▶ [Required work]: Reproduce the first line of the material below and each line after it, exactly, through the line containing "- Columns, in", and give nothing more.

=== Begin Enclosure ===

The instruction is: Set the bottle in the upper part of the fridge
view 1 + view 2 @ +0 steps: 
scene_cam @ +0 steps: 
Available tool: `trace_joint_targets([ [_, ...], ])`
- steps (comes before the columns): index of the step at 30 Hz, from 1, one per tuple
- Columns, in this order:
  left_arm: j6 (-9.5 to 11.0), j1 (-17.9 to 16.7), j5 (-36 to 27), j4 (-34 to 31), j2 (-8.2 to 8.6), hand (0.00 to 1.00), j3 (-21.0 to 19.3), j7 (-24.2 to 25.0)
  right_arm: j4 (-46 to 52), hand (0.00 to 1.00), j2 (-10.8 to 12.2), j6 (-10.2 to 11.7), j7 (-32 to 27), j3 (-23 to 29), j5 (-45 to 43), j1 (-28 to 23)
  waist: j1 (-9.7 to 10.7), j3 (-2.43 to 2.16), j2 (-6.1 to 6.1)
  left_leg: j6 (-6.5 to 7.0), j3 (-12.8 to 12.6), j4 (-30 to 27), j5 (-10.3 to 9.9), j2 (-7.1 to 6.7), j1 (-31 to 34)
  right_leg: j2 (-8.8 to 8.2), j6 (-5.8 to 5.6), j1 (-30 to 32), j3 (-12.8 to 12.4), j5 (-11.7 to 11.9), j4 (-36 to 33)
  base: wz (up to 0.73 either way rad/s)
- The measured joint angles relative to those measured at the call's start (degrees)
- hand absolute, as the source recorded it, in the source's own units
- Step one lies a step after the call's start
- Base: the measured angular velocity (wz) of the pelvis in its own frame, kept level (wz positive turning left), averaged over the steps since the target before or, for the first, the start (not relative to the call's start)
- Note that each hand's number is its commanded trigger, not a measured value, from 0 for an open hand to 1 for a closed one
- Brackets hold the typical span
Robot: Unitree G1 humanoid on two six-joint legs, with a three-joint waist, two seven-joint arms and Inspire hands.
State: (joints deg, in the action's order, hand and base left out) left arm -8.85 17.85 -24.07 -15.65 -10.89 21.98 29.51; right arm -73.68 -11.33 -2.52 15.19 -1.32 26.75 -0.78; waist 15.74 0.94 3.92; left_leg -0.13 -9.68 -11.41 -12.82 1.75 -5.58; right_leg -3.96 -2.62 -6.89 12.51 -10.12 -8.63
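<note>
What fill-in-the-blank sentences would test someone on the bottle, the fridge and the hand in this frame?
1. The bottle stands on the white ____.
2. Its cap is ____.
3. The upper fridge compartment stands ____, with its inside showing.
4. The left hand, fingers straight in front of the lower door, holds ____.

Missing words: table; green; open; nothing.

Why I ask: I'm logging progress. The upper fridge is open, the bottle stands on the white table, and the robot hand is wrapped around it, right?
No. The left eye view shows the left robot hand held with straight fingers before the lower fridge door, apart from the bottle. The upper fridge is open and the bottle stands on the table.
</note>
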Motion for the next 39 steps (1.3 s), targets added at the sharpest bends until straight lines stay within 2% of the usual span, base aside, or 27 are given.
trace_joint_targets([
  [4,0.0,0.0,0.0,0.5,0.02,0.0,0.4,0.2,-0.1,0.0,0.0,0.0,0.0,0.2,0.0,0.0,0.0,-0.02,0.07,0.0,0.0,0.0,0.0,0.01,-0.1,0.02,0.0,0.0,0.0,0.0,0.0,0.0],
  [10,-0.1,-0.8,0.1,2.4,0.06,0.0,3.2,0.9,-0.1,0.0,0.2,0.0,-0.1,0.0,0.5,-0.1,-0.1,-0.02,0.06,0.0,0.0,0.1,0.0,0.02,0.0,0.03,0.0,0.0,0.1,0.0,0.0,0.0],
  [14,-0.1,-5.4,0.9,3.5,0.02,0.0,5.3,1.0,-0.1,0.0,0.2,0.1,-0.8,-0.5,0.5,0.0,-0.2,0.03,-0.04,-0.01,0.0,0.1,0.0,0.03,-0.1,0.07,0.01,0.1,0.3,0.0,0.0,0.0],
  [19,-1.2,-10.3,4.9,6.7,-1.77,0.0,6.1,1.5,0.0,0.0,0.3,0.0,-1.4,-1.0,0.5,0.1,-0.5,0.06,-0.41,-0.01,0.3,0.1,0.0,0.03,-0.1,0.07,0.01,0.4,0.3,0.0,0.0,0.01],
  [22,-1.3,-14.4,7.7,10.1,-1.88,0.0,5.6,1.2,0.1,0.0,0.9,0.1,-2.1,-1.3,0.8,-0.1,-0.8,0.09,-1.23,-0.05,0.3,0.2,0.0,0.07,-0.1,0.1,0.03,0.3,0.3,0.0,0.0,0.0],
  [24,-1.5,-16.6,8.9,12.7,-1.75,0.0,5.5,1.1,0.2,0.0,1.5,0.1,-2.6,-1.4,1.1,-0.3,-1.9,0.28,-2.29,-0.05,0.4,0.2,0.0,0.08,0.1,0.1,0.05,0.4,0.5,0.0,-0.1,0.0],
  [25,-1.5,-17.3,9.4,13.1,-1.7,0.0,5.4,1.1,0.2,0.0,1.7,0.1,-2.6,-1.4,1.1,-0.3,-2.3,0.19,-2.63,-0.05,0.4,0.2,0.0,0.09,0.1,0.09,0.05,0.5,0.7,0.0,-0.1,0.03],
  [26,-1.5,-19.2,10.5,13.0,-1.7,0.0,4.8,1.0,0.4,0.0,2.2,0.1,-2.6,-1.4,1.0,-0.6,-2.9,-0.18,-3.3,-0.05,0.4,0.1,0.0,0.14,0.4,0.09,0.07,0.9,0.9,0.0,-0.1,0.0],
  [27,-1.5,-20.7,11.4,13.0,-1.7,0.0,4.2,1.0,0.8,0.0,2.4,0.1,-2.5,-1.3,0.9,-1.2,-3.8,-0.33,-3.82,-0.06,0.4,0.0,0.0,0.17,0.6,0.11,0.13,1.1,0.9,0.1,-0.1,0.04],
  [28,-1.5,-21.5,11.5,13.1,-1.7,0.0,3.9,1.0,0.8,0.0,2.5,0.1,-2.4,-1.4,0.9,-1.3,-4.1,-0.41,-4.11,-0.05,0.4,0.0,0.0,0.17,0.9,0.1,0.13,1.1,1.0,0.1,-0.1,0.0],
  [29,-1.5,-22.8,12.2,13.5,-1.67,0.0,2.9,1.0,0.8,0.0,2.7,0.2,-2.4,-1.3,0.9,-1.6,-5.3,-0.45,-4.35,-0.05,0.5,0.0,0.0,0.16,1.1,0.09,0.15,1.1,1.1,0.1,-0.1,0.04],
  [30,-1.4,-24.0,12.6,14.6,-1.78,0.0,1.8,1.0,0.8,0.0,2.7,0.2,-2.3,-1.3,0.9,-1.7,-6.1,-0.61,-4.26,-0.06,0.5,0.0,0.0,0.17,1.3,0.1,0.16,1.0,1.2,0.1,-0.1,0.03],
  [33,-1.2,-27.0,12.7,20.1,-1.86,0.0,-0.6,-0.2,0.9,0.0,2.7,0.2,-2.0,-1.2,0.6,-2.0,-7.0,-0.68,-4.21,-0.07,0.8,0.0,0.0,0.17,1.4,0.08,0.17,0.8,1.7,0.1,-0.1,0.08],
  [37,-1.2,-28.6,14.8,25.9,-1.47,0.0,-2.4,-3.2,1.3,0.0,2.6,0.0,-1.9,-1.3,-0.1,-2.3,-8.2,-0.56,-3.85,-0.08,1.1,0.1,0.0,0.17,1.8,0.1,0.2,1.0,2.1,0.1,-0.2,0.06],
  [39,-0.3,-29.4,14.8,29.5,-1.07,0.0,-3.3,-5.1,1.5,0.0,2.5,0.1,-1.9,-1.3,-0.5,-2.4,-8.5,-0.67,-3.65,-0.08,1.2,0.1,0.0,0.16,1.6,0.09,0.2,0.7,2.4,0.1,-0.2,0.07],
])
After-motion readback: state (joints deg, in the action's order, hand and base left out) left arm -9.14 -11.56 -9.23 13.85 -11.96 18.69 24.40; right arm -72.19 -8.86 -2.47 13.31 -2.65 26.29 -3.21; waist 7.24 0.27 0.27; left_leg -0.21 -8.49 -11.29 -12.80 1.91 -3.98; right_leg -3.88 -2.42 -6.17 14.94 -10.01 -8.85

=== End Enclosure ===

▶ [Exercise response]:
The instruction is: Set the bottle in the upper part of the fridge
view 1 + view 2 @ +0 steps: 
scene_cam @ +0 steps: 
Available tool: `trace_joint_targets([ [_, ...], ])`
- steps (comes before the columns): index of the step at 30 Hz, from 1, one per tuple
- Columns, in this order:

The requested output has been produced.